RECORDS FOR THIS TASK:
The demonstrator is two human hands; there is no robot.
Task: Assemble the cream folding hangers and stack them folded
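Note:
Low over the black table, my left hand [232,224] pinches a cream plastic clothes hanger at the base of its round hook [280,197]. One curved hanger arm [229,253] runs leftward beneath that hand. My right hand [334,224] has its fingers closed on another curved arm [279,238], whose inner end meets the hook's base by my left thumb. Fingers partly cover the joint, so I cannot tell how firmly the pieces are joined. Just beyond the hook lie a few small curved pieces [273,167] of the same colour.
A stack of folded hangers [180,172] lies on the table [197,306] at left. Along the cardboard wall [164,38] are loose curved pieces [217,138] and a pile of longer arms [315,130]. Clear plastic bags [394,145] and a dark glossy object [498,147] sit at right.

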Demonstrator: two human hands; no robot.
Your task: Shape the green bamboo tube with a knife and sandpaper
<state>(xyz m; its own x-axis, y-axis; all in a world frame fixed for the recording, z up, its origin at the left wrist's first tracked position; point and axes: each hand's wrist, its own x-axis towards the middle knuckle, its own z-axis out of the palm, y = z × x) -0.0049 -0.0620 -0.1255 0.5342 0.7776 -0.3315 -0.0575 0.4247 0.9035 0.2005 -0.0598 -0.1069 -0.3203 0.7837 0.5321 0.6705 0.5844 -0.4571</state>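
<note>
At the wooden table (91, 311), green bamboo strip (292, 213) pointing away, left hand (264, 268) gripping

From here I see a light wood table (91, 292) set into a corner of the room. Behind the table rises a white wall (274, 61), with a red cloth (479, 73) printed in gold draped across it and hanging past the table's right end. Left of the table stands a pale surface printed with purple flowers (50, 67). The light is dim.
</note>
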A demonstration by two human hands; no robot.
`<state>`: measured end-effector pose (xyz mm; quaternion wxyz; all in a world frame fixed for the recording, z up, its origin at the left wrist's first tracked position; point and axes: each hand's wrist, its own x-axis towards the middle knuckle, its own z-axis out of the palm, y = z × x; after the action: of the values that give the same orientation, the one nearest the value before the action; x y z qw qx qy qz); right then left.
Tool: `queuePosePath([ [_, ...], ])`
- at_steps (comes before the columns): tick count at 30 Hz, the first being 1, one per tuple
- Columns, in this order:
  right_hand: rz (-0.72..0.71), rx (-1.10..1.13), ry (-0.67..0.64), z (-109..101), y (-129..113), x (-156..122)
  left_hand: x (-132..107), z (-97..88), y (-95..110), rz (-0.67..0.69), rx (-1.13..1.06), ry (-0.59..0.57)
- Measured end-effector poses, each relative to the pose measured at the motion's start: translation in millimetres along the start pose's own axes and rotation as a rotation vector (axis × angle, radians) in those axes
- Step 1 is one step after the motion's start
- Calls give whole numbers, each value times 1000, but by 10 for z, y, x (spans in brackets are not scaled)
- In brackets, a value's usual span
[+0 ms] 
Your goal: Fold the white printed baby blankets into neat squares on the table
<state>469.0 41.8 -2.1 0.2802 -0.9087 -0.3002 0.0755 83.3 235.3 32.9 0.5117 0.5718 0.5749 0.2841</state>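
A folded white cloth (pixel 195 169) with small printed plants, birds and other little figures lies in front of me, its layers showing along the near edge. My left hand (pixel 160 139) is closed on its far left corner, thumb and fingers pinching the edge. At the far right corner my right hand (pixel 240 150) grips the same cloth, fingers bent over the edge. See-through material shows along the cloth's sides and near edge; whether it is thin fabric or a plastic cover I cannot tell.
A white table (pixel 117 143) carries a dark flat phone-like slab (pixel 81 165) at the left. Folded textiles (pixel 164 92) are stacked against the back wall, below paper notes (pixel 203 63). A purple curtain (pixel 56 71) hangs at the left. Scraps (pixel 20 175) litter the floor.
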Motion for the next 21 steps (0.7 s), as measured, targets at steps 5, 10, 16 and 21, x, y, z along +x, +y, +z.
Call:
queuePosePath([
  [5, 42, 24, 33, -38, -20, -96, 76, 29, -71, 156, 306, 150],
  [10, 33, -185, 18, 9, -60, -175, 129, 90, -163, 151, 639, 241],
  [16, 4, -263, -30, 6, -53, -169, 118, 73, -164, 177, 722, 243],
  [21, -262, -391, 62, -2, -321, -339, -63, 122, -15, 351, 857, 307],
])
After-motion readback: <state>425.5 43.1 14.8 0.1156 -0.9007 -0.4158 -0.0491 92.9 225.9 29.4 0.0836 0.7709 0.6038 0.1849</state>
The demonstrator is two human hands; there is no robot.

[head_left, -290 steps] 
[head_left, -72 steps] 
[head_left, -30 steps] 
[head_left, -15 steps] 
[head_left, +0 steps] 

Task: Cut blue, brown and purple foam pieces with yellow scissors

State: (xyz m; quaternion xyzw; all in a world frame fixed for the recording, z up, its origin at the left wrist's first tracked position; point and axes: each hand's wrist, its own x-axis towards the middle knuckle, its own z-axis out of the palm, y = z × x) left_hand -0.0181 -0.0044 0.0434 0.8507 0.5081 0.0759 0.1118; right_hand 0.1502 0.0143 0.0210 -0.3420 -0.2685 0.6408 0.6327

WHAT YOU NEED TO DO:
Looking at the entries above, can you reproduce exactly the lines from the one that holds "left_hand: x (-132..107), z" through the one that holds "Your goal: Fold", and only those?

EXERCISE SOLUTION:
  left_hand: x (-132..107), z (-97..88), y (-95..110), rz (-0.67..0.69), rx (-1.13..1.06), ry (-0.59..0.57)
- Measured end-effector poses, each relative to the pose measured at the motion's start: translation in millimetres along the start pose's own axes and rotation as a rotation vector (axis × angle, radians) in those axes
- Step 1 is one step after the motion's start
- Calls give whole numbers, each value times 1000, but by 10 for z, y, x (spans in brackets are not scaled)
- In brackets, a value's usual span
[+0 ms] 
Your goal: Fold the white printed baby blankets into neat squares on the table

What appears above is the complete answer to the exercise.